Will Aon Plc (AON) Disappoint Investors In Q3 Earnings?

 | Oct 25, 2016 11:32PM ET

Aon plc (NYSE:AON) is set to report third-quarter 2016 results on Oct 28, before the market opens. Last quarter, the company posted a negative earnings surprise of 71%. Let’s see how things are shaping up for this announcement.

Factors to be Considered this Quarter

Aon has been driving a set of initiatives and making strategic investments that are likely to have strengthened the underlying performance of its risk-solution segment for the to-be-reported quarter.

Aon’s proactive client partnership might have continued to drive retention rates and boost new business generation in the third quarter.

The launch of Aon Client Treaty should have bolstered its broking initiatives that started bearing fruit in the third quarter, with the largest ever underwritten portfolio of risk.

The acquisition of Univers is expected to substantially contribute to Aon’s top line in the third quarter.

Exploring new business opportunities for growth combined with industry-leading data and analytics is likely have well positioned Aon’s reinsurance business in the third quarter.

Aon Hewitt's leadership backed by its in-depth understanding of the market might have facilitated the company to maintain its leadership.

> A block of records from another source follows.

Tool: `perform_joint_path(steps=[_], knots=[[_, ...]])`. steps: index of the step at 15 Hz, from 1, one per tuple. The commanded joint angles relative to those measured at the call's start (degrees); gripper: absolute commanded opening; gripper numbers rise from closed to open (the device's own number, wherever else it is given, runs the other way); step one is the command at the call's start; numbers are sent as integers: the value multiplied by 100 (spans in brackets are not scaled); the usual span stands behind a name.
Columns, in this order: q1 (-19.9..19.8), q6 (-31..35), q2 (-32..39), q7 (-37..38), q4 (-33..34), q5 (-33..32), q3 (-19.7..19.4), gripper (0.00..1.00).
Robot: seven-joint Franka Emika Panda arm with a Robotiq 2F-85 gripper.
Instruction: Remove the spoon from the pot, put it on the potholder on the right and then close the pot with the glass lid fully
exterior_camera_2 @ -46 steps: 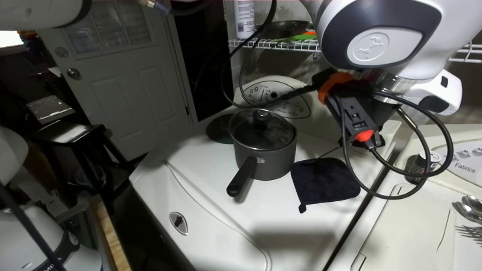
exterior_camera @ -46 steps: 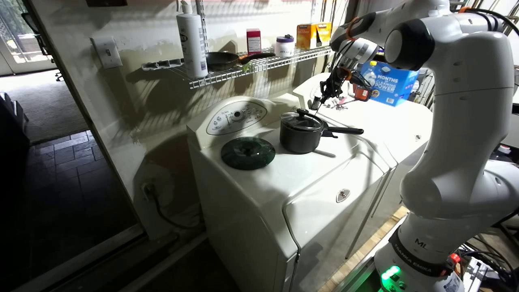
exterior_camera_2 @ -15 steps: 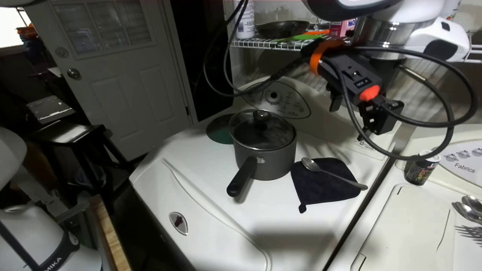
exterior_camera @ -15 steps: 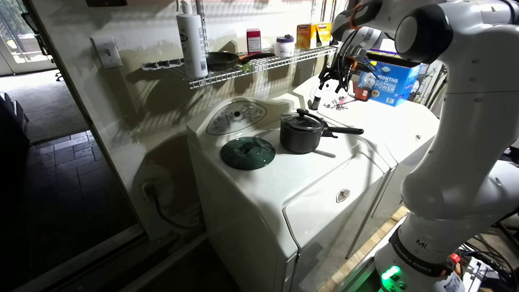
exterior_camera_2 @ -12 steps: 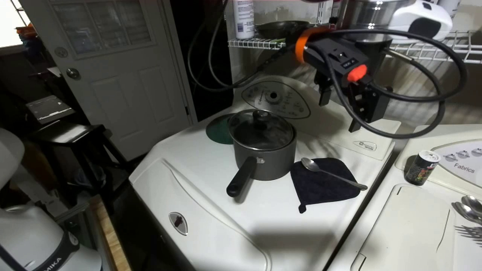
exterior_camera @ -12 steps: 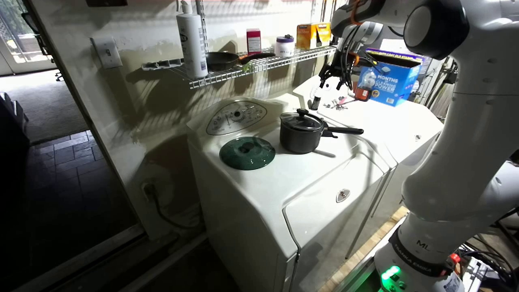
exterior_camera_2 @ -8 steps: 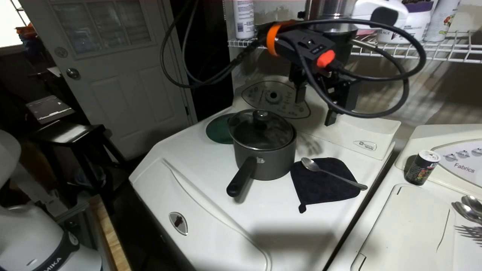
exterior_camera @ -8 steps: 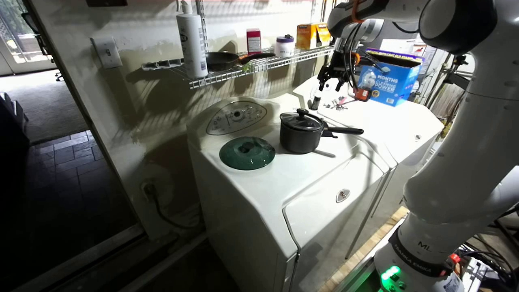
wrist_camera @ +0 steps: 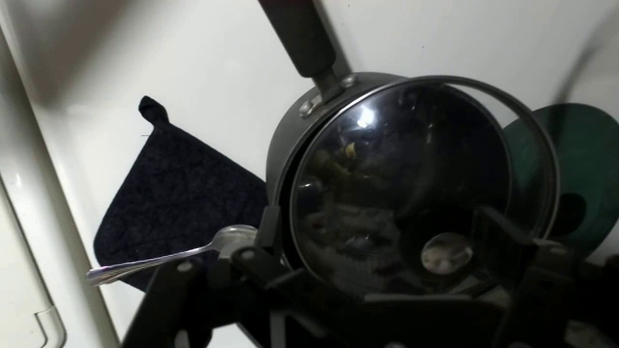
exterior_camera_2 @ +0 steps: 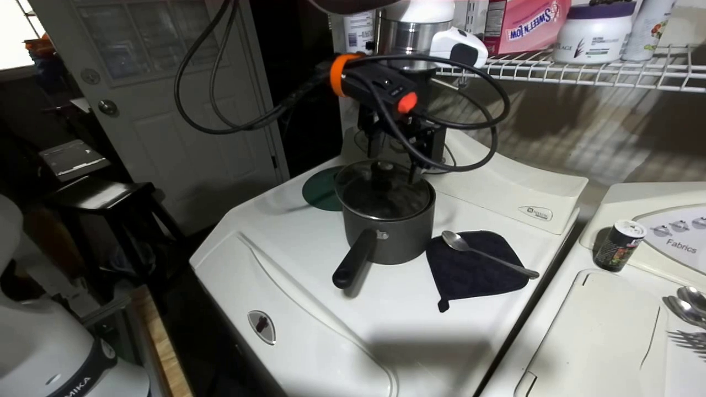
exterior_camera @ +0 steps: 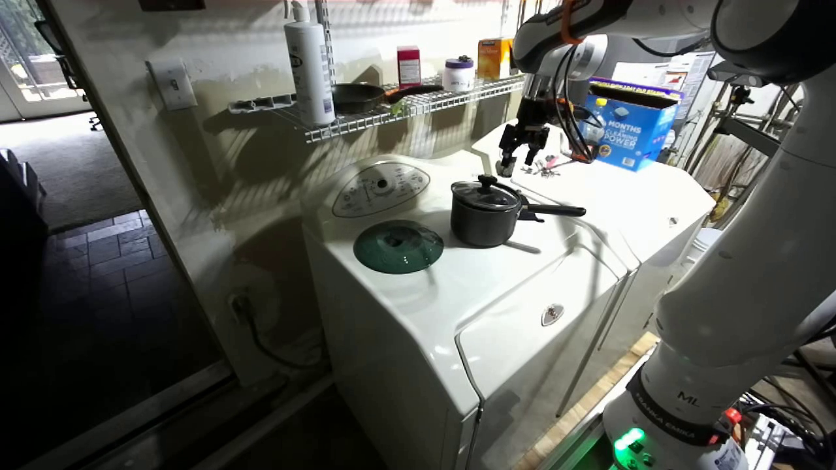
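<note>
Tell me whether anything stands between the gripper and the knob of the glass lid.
Nothing visible does: in the wrist view, the knob shows between the fingers of the open gripper. The spoon lies aside, mostly on the potholder.

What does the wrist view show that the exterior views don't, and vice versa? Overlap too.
Wrist view only: the rivets on both sides of the long handle.

Exterior views only: the wire shelf, in both exterior views; the blue box and the black stool, each in an exterior view.

Shared: glass lid on the pot, green disc, open jaws; in an exterior view too, the spoon lying on the potholder.
</note>
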Motion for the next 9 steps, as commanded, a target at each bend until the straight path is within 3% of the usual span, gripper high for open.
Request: perform_joint_path(steps=[1,9], knots=[[205,-9,-147,-329,-259,168,42,100],[421,212,8,-747,-227,546,131,100]])
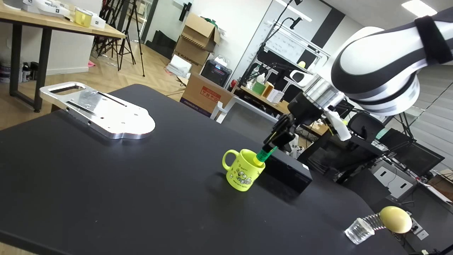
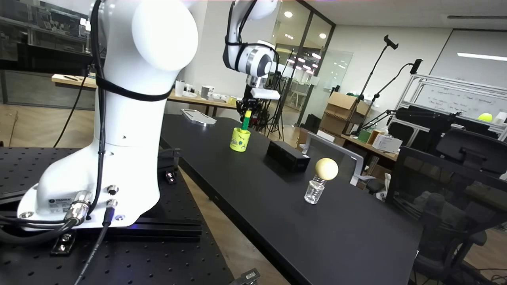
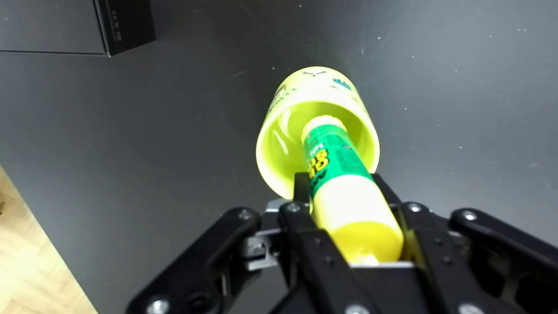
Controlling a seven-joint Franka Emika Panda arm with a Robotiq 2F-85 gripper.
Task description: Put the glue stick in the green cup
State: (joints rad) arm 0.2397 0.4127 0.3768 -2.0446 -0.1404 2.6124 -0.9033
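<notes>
Wide open worktop lies nearest in an exterior view, black, its near edge crossing the left corner. Toward the left edge lies a silver metal plate, well apart from the green cup, leaving broad room between the two. On the cup's far right side a black box stands near but apart, close to the far edge, and makes that side tighter. Well to the right, a pale yellow ball sits on a spring above a clear base.

The white arm reaches in from the right, high over the worktop, its wrist slanting down toward the cup. Its black fingers grasp the glue stick from both sides around the upper part, as the wrist view shows.

The stick leans, its yellow lower end in the cup's mouth; whether it touches the inner wall or bottom I cannot tell. It wears a green label with yellow lettering, partly hidden, then a white band and a yellow upper end. Yellow-green and upright on the worktop, the cup carries a cartoon print, with its handle on the left in an exterior view.
</notes>
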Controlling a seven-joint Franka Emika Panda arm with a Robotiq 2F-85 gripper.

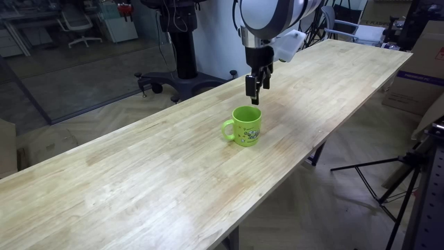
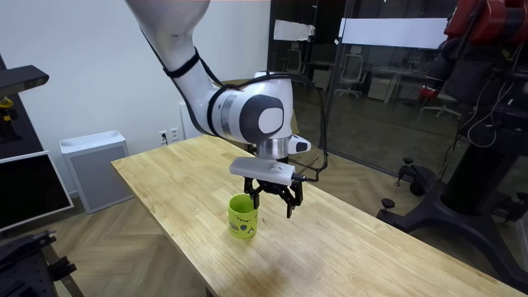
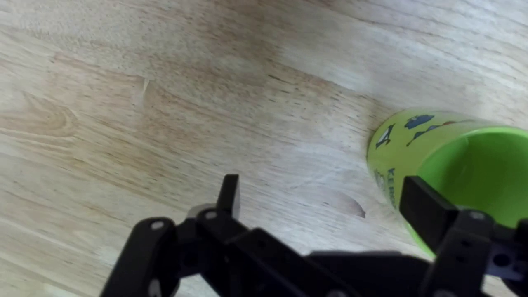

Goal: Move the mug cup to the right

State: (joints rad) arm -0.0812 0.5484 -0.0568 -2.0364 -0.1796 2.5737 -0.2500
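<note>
one mug cup (image 3: 394, 152) is cut off at the right edge of the wrist view and partly covered by one side of the jaws, which stand wide apart and hold nothing; contact cannot be determined. it stands upright on the wooden surface (image 1: 156, 180), handle (image 1: 223, 131) seen in an exterior view, interior plain green as far as visible, bottom hard to make out. beyond the surface edge, both exterior views show a wheeled black stand (image 1: 184, 62), and a white unit (image 2: 99, 173) stands by the wall (image 2: 103, 49).
</note>
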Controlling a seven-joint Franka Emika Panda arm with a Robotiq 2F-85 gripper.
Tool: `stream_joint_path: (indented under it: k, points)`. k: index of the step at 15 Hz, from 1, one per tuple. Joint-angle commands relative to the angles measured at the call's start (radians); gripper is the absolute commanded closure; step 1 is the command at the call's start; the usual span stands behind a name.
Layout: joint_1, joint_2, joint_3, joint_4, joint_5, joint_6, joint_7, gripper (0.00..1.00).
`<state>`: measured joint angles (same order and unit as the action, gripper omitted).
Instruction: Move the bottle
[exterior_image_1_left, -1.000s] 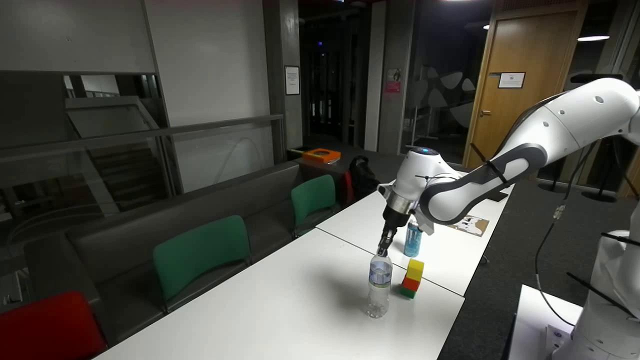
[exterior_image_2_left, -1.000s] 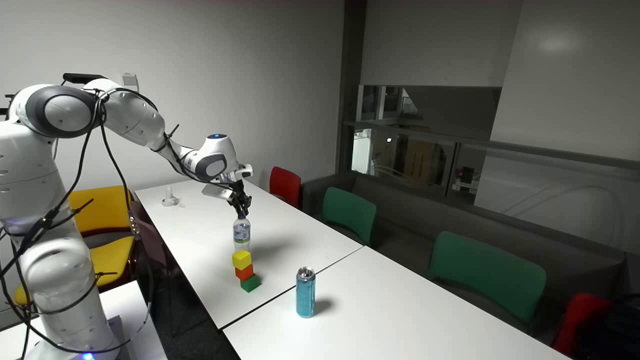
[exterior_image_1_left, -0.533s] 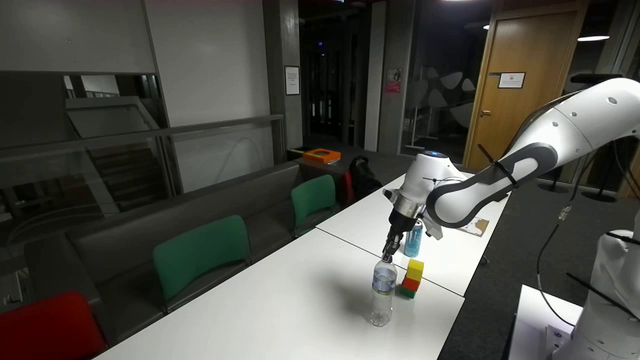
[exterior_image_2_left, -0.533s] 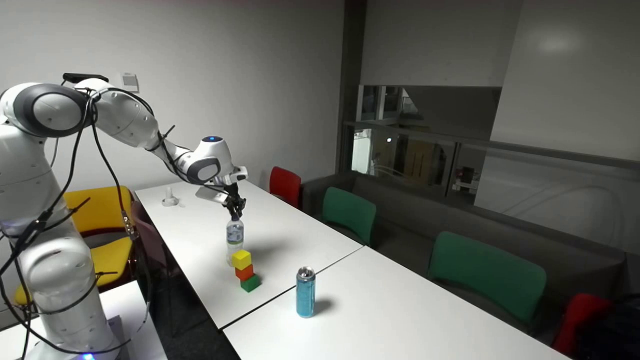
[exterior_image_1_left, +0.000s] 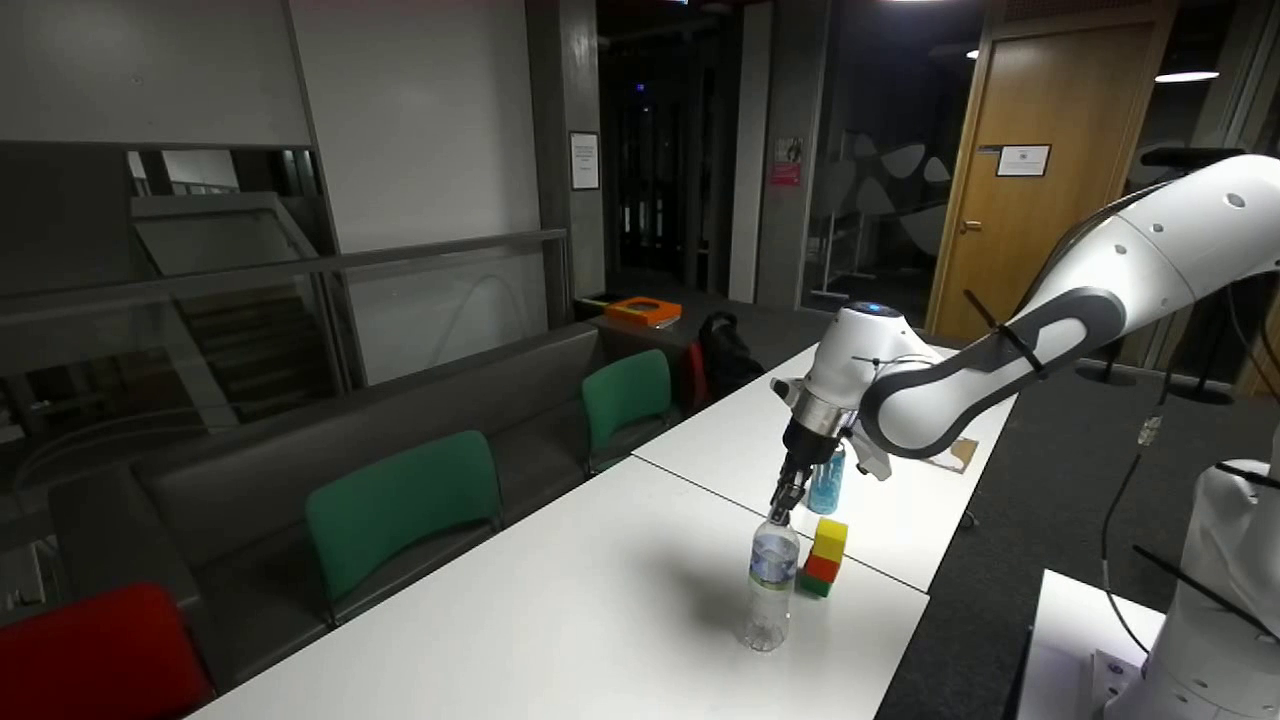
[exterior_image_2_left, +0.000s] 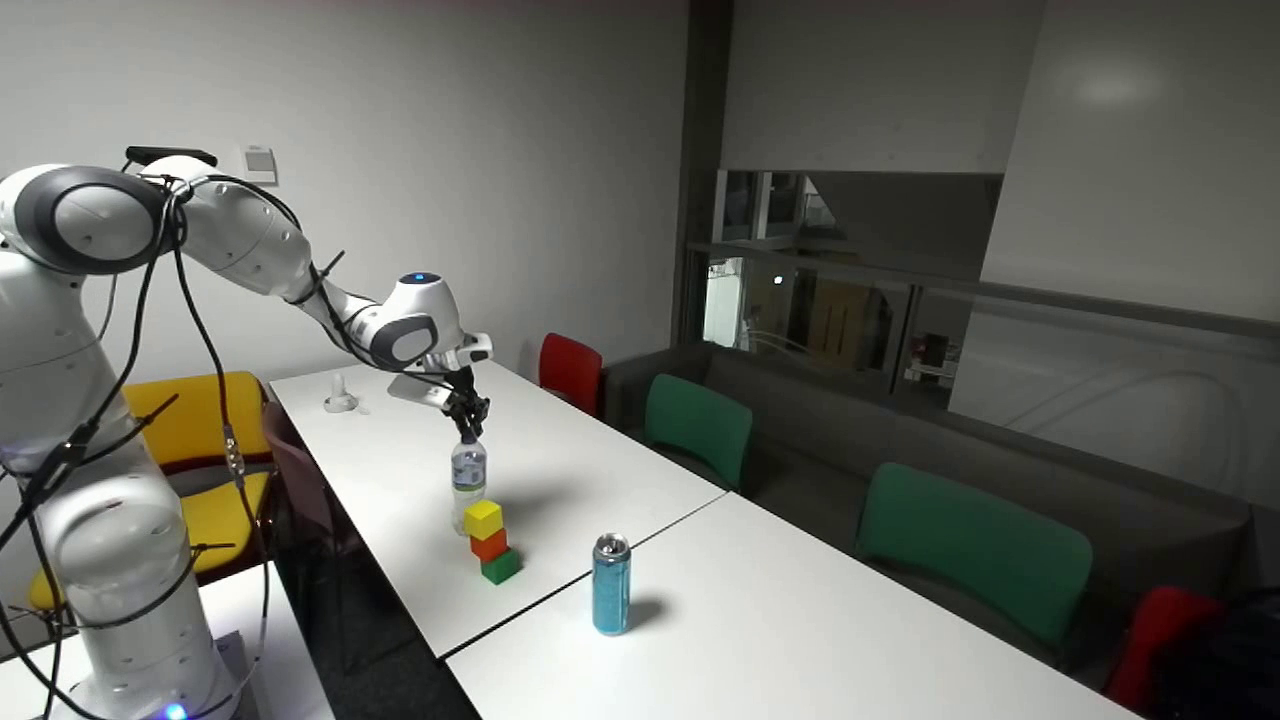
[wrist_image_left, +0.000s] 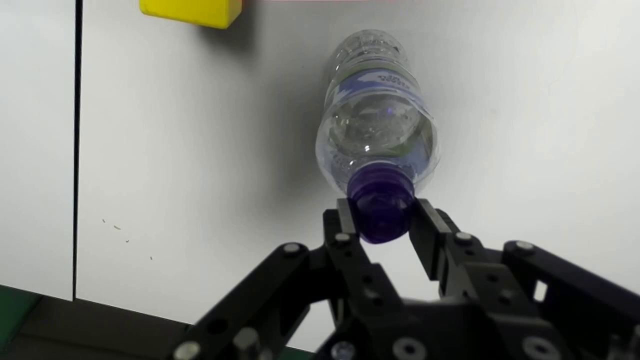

Continuous investments in improvising health solutions, covering the full range of benefit strategies, client size, funding choices and Aon’s private health care exchangesmight have helped it to grow steadily in the to-be-reported quarter.

Aon is likely to display solid organic growth across all major business segments due to its industry-leading platform of client-serving capabilities. The recent alliance with Starbucks (NASDAQ:SBUX) has likely strengthened its consumer-driven approach to health benefits

Aon’s vast investments in InPoint, a dedicated platform for providing data, analytics, engagement and consultation to insurers and reinsurers, are expected to have strengthened its client base and contributed to a better top line in the third quarter.

Aon’s target of returning capital to shareholders through share repurchase in the second half of the year might have boosted its margin by limiting the share count.

However, a persistently low interest rate along with Brexit-induced uncertainty might have limited the growth in net investment income.

The expected seasonal weakness of the third quarter is likely to have led to a normal quarterly pattern with modest operating income growth.

Despite its continuous efforts to reduce certain expenses that supported its non-core businesses, Aon might have suffered from the monetization of those.

Also, given its higher debt burden, the company does not expect its interest expense to be favorable in the third quarter.